I saw heaps of bands at Sound Summit. It’s a waste of time to reiterate how good Primitive Calculators, Royal Headache or Mad Nanna are live, so rather than do a review, here are some key facts or “emotions felt” across the Saturday and Sunday. I couldn’t make it on the Friday. Obviously heaps more happened than this, but these were the highlights:

* The best show of the whole weekend was xNOBBQx in the Croatian Club’s Boardroom. Nick Dan was playing his drums at a 90 degree angle by the time the set ended. Matt Earle was smashing a sole remaining string on a crappy old Ibanez, and sometimes he’d drive the headstock into the crash cymbal. Most people smiled as they watched xNOBBQx, because their performance was one of the happiest experiences at Sound Summit. It was almost like being on pills at Parklife.

* There was a screening for a documentary about the Brisbane music scene called Brisbane 2012.  Created by Joshua Watson, it featured interviews with Joel Stern, Kitchen’s Floor, Scraps, Blank Realm and Matt Earle. It was basically the Gummo of music documentaries. It’s a true disaster that Scraps isn’t as big as AC/DC.

* ‘Sitting Outside Having a Cigarette while Royal Headache Play’ would make a good Anal Cunt song title.

* The Best Newcastle Band Ever, Castings, played at the Pharmacy on Sunday night, which was their first show in over two years. It was incredible. We will publish something longer about this soon.

* The locals at the Croatian Club are very patient indeed. I interviewed one of them. His name was Matthew and he refused to trade a couple of cigarette papers (his) for a pinch of tobacco (mine), which is false economy but I trust he knew what he was doing.

What’s your impression of the music here at Sound Summit?
Not that good, hey. Not really my style. I guess there could be more techno beats and all that. Or a bit more hip-hop in it.

What type of music do you normally listen to?
Mainly techno hip-hop and a bit of country.

What kind of country?
Australian.

Just before, a guy called Oren Ambarchi played. What did you think of that set?
Me and Doug, we were like “I reckon we should just turn this off, unplug everything, turn it off”. That’s what we were seriously thinking. We all thought it was just shit, all us locals who normally come down to the Croatian every night.

Can you imagine any appeal to noise music? From your point of view, why would people listen to it?
Because they’re just a bunch of airheads I reckon, and they don’t really care what they listen to. In my opinion these people don’t really have much of a life, they just tour with all these people here, and they really start to begin to know all the band members, and I think they’ve ruined their life because they could be in a nice job, nice house and have a good family, instead of touring with them. That’s kinda what I’m thinking at the moment.

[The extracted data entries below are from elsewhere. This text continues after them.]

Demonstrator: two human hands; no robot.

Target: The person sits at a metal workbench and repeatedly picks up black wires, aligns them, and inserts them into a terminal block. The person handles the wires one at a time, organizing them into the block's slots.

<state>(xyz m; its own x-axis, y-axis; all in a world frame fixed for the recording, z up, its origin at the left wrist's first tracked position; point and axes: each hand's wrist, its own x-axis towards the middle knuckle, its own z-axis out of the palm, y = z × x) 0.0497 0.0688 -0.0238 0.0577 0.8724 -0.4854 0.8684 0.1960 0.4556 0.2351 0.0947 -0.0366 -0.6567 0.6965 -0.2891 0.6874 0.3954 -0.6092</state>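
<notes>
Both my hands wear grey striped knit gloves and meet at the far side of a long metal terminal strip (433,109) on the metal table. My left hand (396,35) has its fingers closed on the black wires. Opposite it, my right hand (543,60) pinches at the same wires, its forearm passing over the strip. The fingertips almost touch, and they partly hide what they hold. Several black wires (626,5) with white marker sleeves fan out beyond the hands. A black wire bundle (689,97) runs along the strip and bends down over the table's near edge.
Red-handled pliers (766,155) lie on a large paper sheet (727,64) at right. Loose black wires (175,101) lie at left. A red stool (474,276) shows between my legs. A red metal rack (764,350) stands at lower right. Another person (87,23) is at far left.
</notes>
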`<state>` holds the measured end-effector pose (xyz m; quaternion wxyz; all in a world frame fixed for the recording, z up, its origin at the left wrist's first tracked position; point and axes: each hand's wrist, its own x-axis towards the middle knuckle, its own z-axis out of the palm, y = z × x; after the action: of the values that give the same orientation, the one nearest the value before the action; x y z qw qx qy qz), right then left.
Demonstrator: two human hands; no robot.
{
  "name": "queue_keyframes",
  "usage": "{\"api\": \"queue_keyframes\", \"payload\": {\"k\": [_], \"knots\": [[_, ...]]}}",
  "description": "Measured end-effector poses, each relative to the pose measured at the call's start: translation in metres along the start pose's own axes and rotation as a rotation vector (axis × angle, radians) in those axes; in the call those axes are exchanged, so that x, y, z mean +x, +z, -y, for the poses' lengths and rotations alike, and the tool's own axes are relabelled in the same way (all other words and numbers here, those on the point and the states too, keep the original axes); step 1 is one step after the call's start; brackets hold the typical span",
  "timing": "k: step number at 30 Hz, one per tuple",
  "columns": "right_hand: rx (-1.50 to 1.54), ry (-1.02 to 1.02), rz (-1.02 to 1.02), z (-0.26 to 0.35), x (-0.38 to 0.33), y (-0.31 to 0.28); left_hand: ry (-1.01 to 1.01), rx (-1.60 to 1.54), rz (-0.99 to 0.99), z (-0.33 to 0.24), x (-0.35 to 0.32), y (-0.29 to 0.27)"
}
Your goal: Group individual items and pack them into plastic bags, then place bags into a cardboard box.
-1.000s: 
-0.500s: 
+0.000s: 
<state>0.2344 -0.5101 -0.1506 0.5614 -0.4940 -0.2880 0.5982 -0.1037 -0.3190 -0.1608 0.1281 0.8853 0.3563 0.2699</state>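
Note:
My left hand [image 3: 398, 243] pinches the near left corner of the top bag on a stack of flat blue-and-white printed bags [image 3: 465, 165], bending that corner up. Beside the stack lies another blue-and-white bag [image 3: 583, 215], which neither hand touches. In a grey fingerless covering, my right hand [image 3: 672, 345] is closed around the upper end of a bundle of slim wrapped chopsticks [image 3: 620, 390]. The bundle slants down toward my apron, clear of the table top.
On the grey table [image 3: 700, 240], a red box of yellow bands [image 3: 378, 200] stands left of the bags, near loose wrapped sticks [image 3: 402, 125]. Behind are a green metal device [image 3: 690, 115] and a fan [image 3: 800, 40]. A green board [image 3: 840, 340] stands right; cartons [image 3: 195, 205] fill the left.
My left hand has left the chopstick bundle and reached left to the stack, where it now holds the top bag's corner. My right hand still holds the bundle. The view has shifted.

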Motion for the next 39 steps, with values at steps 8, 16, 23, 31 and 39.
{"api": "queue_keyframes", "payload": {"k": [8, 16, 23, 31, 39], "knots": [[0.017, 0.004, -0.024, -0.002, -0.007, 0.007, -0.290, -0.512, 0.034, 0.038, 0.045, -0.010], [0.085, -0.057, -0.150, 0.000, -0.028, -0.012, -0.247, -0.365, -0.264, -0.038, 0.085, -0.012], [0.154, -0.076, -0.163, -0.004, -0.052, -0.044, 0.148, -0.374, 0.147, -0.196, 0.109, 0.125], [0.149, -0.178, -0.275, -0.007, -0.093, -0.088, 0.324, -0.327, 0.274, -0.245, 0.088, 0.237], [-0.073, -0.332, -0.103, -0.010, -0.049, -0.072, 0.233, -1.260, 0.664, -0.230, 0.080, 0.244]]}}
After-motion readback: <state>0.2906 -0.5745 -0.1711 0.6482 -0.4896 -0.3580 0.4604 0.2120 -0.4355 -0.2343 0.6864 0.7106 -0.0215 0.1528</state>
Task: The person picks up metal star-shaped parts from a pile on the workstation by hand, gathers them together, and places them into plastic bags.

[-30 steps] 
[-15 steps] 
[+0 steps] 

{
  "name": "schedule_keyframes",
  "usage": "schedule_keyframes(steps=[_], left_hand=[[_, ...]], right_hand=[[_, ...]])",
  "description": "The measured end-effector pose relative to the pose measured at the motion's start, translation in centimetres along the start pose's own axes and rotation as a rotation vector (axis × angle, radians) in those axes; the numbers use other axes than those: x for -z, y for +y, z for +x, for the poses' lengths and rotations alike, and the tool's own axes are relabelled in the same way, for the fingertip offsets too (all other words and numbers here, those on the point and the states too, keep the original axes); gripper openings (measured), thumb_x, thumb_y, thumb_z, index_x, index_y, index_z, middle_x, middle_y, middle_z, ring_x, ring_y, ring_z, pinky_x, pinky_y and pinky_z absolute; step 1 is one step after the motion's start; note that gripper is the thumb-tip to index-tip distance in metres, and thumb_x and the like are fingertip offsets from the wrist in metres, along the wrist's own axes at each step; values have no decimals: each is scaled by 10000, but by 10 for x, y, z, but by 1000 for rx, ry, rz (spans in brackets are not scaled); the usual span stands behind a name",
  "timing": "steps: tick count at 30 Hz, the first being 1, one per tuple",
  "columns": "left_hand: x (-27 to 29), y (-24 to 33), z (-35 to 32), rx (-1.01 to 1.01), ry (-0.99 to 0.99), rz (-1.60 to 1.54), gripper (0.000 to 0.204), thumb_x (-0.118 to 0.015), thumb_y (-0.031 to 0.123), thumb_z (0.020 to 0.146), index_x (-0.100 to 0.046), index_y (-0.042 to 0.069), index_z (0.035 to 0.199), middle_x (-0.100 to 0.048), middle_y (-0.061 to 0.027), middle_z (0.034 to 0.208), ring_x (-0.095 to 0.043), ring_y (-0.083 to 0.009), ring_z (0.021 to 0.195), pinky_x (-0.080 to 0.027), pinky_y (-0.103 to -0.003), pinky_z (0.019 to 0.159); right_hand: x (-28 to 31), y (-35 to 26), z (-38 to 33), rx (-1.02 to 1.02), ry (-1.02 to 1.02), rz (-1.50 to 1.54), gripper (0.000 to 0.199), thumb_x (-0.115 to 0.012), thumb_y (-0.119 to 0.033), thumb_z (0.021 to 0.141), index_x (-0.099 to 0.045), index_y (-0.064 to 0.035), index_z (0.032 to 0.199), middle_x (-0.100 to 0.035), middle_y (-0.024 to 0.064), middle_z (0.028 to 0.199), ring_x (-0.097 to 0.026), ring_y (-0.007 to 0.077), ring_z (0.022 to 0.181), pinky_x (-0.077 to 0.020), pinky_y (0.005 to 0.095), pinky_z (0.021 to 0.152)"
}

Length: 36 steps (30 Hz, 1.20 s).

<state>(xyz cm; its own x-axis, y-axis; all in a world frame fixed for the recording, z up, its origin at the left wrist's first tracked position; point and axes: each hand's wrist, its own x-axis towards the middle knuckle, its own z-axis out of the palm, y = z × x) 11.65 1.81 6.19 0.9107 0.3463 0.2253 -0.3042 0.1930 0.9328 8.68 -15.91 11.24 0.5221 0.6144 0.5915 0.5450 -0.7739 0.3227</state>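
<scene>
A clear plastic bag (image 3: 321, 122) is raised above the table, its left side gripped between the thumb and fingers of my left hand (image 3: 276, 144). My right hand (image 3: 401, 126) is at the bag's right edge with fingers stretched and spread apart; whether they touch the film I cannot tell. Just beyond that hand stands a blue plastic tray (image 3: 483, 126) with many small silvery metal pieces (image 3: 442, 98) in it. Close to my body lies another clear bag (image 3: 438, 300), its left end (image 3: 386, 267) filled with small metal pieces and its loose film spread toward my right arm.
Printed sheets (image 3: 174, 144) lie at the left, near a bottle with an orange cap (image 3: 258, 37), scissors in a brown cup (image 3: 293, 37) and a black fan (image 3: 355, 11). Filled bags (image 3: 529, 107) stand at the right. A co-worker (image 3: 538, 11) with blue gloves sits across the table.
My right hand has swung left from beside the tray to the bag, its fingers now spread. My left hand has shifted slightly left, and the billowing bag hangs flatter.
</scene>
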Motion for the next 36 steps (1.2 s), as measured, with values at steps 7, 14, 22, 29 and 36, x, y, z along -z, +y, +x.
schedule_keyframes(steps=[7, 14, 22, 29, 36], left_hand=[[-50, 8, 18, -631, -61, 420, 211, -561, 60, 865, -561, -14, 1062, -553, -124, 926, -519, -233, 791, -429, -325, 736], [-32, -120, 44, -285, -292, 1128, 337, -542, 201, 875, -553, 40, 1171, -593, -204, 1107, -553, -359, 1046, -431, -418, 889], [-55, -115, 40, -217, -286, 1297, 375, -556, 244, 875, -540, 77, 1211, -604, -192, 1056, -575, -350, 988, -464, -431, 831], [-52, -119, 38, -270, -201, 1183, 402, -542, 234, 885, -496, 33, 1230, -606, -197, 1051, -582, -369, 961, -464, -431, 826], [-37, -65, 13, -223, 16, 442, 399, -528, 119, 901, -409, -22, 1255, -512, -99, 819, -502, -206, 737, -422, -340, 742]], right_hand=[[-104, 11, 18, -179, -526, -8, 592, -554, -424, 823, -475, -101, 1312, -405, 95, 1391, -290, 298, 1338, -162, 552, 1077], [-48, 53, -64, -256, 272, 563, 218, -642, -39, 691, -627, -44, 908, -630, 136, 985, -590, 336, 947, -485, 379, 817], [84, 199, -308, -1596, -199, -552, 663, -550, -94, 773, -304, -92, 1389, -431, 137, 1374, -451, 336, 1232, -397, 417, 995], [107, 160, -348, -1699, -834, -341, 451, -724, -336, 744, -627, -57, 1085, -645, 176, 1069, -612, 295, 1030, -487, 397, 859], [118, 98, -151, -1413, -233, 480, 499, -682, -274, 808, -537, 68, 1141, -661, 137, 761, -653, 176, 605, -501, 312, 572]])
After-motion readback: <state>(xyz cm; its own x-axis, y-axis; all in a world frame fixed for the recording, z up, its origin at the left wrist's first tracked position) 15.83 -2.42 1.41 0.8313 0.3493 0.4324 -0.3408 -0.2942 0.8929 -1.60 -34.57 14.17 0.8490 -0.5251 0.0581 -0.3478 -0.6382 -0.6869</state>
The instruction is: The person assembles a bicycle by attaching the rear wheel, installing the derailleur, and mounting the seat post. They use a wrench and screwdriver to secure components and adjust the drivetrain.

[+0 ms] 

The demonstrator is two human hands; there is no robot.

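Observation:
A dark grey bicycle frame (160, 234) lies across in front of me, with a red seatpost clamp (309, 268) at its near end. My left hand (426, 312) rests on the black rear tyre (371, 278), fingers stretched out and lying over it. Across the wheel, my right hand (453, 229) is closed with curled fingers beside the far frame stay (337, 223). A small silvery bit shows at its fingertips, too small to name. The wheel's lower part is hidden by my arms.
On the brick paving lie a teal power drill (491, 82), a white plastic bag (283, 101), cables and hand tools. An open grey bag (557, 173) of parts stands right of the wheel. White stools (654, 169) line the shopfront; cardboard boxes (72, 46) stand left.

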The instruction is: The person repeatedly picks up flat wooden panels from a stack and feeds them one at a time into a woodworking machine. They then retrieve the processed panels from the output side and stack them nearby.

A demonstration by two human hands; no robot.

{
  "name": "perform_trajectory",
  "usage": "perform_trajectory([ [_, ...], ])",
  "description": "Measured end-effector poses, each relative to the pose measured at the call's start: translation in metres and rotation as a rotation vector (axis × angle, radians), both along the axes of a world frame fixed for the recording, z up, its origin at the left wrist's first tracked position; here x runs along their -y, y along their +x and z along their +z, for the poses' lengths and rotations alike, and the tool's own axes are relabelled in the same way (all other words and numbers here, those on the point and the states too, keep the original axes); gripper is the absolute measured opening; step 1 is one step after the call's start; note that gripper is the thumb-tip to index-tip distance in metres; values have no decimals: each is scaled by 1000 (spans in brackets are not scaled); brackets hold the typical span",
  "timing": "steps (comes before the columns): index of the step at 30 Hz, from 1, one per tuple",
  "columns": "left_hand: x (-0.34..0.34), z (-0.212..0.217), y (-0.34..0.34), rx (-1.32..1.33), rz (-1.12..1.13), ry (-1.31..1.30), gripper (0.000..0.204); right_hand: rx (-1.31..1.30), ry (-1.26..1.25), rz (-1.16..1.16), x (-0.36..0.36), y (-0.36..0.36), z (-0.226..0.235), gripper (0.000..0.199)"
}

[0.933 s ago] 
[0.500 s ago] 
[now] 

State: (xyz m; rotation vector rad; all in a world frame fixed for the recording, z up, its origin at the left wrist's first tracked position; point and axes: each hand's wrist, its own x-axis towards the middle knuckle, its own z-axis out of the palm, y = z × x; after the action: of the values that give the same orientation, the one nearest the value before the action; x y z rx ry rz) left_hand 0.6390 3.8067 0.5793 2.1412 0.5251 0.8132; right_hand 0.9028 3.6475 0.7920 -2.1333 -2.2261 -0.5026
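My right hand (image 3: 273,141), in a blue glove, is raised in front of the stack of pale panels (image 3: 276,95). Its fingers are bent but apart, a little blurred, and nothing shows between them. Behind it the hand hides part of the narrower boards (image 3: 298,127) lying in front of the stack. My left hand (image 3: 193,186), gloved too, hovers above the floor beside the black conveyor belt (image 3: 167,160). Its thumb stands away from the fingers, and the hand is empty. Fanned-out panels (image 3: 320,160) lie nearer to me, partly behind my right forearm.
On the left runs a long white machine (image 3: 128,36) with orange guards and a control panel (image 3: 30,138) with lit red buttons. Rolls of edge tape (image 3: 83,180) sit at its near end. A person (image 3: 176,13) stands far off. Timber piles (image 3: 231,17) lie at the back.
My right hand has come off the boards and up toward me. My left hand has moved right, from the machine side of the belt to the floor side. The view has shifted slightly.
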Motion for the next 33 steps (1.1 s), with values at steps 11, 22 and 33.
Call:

Do you think there’s anything wrong with noise music?
Yeah, I reckon it scares the birds away from the neighbourhood. I’m a big bird breeder and I’ve got a friend across the road who’s a big bird breeder, and he said the birds didn’t sleep last night. They just squawked all night. He said he’s getting sick and tired of it.

There are a bunch of artists in Newcastle that have done noise music. What other types of music come from Newcastle, that you know of?
With Newcastle we have a few up and coming rappers, we have up and coming techno people, and we might even have our own country music coming up in the next few months.

What are some of the hip-hop artists?
Bailey Squires, Blocks, One Tonner, they’re up and coming for Newcastle. We might even be able to take over the world with them.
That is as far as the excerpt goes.